Write out the entries exactly. None of the pictures should appear in the copy.

Collected data entries
------------------------------

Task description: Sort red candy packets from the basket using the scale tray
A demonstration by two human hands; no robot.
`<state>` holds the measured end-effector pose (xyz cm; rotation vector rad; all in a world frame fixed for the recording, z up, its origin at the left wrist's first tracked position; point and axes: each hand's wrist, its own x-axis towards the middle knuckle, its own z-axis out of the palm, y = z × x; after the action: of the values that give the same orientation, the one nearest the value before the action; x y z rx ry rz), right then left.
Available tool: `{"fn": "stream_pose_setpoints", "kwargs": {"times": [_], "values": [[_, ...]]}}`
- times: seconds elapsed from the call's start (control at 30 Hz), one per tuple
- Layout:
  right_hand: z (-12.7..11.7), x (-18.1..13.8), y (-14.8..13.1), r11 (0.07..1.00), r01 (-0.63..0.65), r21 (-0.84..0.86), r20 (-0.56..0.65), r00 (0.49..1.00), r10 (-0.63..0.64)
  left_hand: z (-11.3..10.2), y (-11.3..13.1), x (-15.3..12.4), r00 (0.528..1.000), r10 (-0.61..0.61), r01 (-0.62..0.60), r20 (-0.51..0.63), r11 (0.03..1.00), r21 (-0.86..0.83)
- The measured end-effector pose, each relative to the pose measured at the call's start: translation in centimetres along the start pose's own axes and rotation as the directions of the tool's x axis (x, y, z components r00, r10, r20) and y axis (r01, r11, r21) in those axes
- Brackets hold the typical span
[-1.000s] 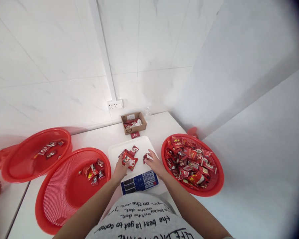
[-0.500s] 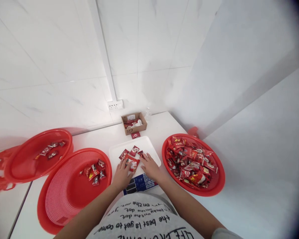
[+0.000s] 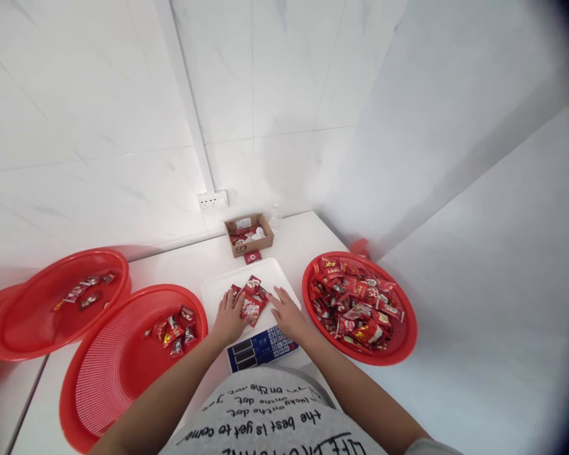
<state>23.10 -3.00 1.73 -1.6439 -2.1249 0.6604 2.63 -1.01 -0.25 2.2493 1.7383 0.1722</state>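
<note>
Several small red snack packets (image 3: 253,309) lie in a loose pile on the white tray of a digital scale (image 3: 277,278). My left hand (image 3: 230,321) rests at the pile's left side, fingers stretched out and partly covering a packet. On the right, my right hand (image 3: 287,315) has its fingers apart, with the fingertips at the edge of the pile. Neither hand is closed round a packet. The scale's blue keypad panel (image 3: 260,349) shows between my forearms.
A red basket (image 3: 308,309) heaped with packets stands on the right. Two red baskets on the left, a near one (image 3: 69,404) and a far one (image 3: 0,328), hold several packets each. Behind the scale is a cardboard box (image 3: 253,245) with a red packet (image 3: 253,257) before it.
The packets on the tray lie closer together, and the one by my right fingertips has shifted left against the pile. My view has moved slightly right.
</note>
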Motion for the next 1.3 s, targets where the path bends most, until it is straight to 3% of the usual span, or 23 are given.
{"fn": "stream_pose_setpoints", "kwargs": {"times": [0.13,0.2,0.33,0.53,0.7,0.83,1.03,1.17,1.3], "values": [[-1.9,-2.2,3.8,0.992,-0.113,0.065,-0.255,0.959,0.125,0.3,-0.6,1.7,0.993,0.113,-0.112,0.033,0.993,-0.046],[-2.9,-3.3,6.3,0.968,-0.236,0.089,-0.296,0.921,0.252,0.2,-0.4,2.5,0.989,0.142,-0.14,0.033,0.989,-0.052],[-3.4,-4.6,10.5,0.867,-0.493,0.074,-0.149,0.854,0.498,-0.3,1.0,2.6,0.99,0.141,-0.142,-0.01,0.988,-0.063],[-1.6,-3.9,12.4,0.833,-0.551,0.044,-0.03,0.833,0.553,0.0,2.7,-0.6,0.973,0.218,-0.23,-0.078,0.947,-0.223],[-1.2,-3.2,12.8,0.83,-0.557,-0.024,-0.002,0.83,0.558,0.7,2.4,-3.6,0.995,0.092,-0.103,-0.047,0.891,-0.441],[-1.5,-3.3,12.9,0.814,-0.578,-0.058,0.004,0.815,0.58,0.0,1.8,-5.2,0.999,-0.03,0.041,0.029,0.835,-0.549],[-2.4,-3.2,13.2,0.802,-0.597,-0.031,0.041,0.8,0.598,-1.9,1.5,-6.6,0.958,-0.198,0.287,0.208,0.716,-0.637],[-2.8,-3.2,13.2,0.831,-0.554,0.05,0.022,0.833,0.553,-2.3,1.4,-6.9,0.947,-0.235,0.32,0.218,0.656,-0.684],[-3.5,-3.5,12.8,0.843,-0.519,0.142,-0.082,0.842,0.533,-2.2,1.4,-6.9,0.947,-0.24,0.319,0.213,0.628,-0.71]]}}
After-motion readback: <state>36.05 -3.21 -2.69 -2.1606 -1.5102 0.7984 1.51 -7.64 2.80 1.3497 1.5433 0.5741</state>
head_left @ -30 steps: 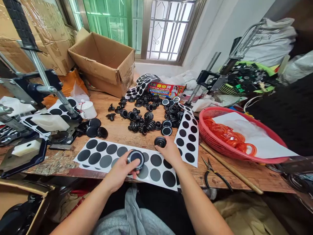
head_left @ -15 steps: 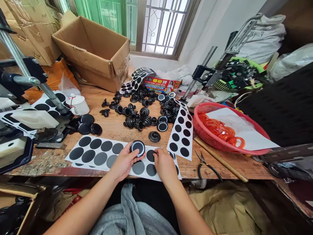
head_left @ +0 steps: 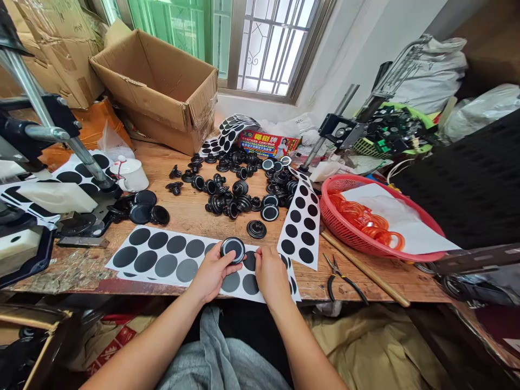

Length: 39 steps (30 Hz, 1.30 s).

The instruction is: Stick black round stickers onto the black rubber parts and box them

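Between its thumb and fingers my left hand holds a round black knob with a silvery ring on its face. That knob is tilted toward me above a white sheet of black round stickers. To the right, my right hand rests over the same sheet, its fingertips pinched together at a black sticker; whether they grip its edge is hidden. Just beyond the hands lies a single black knob, with a heap of similar black knobs behind it.
A second sticker sheet lies to the right, near pliers and a wooden stick. A red basket holds orange rings. Metal presses stand on both sides; a cardboard box and a white mug sit left.
My left hand with the knob has shifted slightly right, closer to my right hand. My right hand stays at the sticker, fingertips still pinched. The view has moved a little.
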Tool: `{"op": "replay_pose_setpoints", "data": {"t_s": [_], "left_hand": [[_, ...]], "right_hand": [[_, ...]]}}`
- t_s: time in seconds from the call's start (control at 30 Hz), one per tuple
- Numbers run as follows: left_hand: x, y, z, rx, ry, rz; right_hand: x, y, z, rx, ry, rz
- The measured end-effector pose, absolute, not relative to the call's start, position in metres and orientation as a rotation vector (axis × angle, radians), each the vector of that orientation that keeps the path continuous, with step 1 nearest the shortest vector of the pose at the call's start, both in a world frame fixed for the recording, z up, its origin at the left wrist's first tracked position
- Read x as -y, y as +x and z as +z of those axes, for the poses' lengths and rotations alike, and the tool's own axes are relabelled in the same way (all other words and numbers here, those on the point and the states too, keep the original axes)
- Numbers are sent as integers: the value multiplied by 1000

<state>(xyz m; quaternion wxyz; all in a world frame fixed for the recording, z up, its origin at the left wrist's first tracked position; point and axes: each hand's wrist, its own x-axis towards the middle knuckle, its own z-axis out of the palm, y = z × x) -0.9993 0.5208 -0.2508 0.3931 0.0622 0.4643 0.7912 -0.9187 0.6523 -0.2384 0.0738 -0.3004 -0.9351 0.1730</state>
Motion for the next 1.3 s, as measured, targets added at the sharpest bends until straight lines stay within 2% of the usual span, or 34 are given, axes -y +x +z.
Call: {"op": "replay_pose_setpoints", "data": {"t_s": [0.47,0.93,1.03,1.2,1.3], "left_hand": [[-520,-999,-252,-1150,177,2029],[-521,-998,-250,-1149,141,2061],[-522,-998,-249,-1159,117,2095],[-522,-999,-248,-1154,107,2130],[-522,-998,-246,-1138,114,2156]], "right_hand": [[-655,-922,-238,2827,-908,577],[-655,-912,-235,2763,-742,781],[-666,-901,-235,2653,-640,1137],[-699,-878,-228,2069,-517,2188],[-706,-873,-224,1667,-485,2410]]}}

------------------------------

Task result:
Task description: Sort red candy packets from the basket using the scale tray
A demonstration by two human hands; no robot.
`<state>` holds the measured end-effector pose (xyz cm; rotation vector rad; all in a world frame fixed for the recording, z up, its origin at the left wrist's first tracked position; point and axes: each hand's wrist, its own x-axis towards the middle knuckle, its own z-axis out of the palm, y = z × x; after the action: of the values that give the same orientation, the one nearest the value before the action; x y z rx ry rz), right then left.
Available tool: `{"fn": "stream_pose_setpoints", "kwargs": {"times": [_], "values": [[_, ...]]}}`
- times: seconds elapsed from the call's start (control at 30 Hz), one per tuple
- Layout:
  right_hand: z (-12.7..11.7), x (-18.1..13.8), y (-14.8..13.1), r11 (0.07..1.00), r01 (-0.63..0.65), r21 (-0.84..0.86), r20 (-0.56..0.65), r00 (0.49..1.00), r10 (-0.63..0.64)
  left_hand: z (-11.3..10.2), y (-11.3..13.1), x (-15.3..12.4), r00 (0.528..1.000), r10 (-0.61..0.61), r01 (-0.62..0.60), r20 (-0.51..0.63), r11 (0.03..1.00), r21 (-0.86..0.83)
- The measured end-effector pose, each relative to the pose measured at the call's start: translation in centimetres along the start pose's own axes and rotation as the directions of the tool's x axis (x, y, z components r00, r10, r20) and y axis (r01, r11, r21) in those axes
- Brackets hold the typical span
[-1.000s] 
[-0.500s] 
[+0.000s] 
<state>23.10 -3.00 1.73 -1.6439 -2.1249 0.6604 2.63 -1.01 -0.25 2.2493 1.7383 0.1722</state>
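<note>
Several small red snack packets (image 3: 253,309) lie in a loose pile on the white tray of a digital scale (image 3: 277,278). My left hand (image 3: 230,321) rests at the pile's left side, fingers stretched out and partly covering a packet. On the right, my right hand (image 3: 287,315) has its fingers apart, with the fingertips at the edge of the pile. Neither hand is closed round a packet. The scale's blue keypad panel (image 3: 260,349) shows between my forearms.
A red basket (image 3: 308,309) heaped with packets stands on the right. Two red baskets on the left, a near one (image 3: 69,404) and a far one (image 3: 0,328), hold several packets each. Behind the scale is a cardboard box (image 3: 253,245) with a red packet (image 3: 253,257) before it.
The packets on the tray lie closer together, and the one by my right fingertips has shifted left against the pile. My view has moved slightly right.
</note>
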Motion for the next 1.3 s, targets where the path bends most, until it is straight to 3% of the usual span, or 23 are given.
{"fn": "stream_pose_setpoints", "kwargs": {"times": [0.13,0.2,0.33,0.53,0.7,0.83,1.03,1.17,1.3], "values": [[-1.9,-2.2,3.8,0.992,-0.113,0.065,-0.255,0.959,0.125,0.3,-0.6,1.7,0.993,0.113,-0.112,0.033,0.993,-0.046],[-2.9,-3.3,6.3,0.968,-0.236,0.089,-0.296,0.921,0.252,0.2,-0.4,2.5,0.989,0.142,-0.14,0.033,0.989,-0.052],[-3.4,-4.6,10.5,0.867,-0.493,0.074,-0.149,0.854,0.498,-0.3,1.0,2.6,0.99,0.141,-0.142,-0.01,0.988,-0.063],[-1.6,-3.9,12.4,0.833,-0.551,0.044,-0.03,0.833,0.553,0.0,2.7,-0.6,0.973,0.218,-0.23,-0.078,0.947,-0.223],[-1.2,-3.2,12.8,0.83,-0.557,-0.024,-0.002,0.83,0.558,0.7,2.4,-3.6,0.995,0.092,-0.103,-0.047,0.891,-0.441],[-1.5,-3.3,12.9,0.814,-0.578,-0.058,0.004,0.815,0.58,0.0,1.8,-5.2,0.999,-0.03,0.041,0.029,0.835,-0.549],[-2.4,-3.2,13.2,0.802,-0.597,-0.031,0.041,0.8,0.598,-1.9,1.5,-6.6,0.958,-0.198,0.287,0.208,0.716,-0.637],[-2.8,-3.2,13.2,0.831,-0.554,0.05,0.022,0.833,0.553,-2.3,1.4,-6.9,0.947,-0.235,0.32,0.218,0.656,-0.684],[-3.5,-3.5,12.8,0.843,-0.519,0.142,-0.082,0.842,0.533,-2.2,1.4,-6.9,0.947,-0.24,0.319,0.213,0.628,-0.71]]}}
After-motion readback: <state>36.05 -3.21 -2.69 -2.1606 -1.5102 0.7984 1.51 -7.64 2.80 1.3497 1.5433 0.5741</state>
head_left @ -30 steps: 
head_left @ -15 steps: 
head_left @ +0 steps: 

Length: 39 steps (30 Hz, 1.30 s).

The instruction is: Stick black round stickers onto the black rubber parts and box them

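Between its thumb and fingers my left hand holds a round black knob with a silvery ring on its face. That knob is tilted toward me above a white sheet of black round stickers. To the right, my right hand rests over the same sheet, its fingertips pinched together at a black sticker; whether they grip its edge is hidden. Just beyond the hands lies a single black knob, with a heap of similar black knobs behind it.
A second sticker sheet lies to the right, near pliers and a wooden stick. A red basket holds orange rings. Metal presses stand on both sides; a cardboard box and a white mug sit left.
My left hand with the knob has shifted slightly right, closer to my right hand. My right hand stays at the sticker, fingertips still pinched. The view has moved a little.
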Tool: `{"op": "replay_pose_setpoints", "data": {"t_s": [_], "left_hand": [[_, ...]], "right_hand": [[_, ...]]}}`
- t_s: time in seconds from the call's start (control at 30 Hz), one per tuple
- Numbers run as follows: left_hand: x, y, z, rx, ry, rz; right_hand: x, y, z, rx, ry, rz
- The measured end-effector pose, absolute, not relative to the call's start, position in metres and orientation as a rotation vector (axis × angle, radians), each the vector of that orientation that keeps the path continuous, with step 1 nearest the shortest vector of the pose at the call's start, both in a world frame fixed for the recording, z up, its origin at the left wrist's first tracked position
- Read x as -y, y as +x and z as +z of those axes, for the poses' lengths and rotations alike, and the tool's own axes are relabelled in the same way (all other words and numbers here, those on the point and the states too, keep the original axes)
- Numbers are sent as integers: the value multiplied by 1000

<state>(xyz m; quaternion wxyz; all in a world frame fixed for the recording, z up, its origin at the left wrist's first tracked position; point and axes: each hand's wrist, its own x-axis towards the middle knuckle, its own z-axis out of the palm, y = z × x) -0.9993 0.5208 -0.2508 0.3931 0.0622 0.4643 0.7912 -0.9187 0.6523 -0.2384 0.0738 -0.3004 -0.9351 0.1730</state>
Motion for the next 1.3 s, as measured, targets added at the sharpest bends until straight lines stay within 2% of the usual span, or 34 are given, axes -y +x +z.
Call: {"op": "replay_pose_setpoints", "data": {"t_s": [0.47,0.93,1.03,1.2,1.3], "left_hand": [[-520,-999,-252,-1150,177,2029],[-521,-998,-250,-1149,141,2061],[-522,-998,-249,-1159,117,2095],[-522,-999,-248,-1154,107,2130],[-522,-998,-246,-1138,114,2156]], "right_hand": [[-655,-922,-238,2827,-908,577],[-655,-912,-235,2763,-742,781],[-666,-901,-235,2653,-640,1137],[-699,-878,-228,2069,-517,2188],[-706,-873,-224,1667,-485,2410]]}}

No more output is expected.